What lines below contain the string "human"? List them all.

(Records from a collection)
--- --- ---

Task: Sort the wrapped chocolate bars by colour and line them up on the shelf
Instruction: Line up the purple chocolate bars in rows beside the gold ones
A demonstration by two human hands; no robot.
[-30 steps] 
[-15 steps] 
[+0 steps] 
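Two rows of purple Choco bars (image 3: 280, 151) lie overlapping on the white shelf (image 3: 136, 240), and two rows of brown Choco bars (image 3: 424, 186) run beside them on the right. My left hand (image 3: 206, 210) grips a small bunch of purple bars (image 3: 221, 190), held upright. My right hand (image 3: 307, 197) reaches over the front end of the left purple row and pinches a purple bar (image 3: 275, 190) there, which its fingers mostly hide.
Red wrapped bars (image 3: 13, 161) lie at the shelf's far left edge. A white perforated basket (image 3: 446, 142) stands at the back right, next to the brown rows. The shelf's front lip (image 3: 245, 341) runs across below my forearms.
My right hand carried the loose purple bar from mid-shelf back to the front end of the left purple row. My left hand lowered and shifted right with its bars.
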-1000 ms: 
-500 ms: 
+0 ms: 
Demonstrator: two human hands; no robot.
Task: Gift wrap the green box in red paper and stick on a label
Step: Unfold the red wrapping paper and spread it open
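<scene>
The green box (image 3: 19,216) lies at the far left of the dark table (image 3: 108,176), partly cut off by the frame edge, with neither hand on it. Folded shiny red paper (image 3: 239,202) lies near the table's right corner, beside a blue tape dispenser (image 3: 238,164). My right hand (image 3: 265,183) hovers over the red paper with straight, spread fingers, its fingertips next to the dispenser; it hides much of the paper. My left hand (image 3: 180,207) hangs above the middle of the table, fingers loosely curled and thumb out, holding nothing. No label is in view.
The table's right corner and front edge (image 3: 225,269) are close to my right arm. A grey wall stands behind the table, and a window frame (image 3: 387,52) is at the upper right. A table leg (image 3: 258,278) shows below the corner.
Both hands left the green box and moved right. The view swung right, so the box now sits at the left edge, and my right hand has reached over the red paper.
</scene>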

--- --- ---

Response to this exercise
A demonstration by two human hands; no robot.
Demonstrator: two human hands; no robot.

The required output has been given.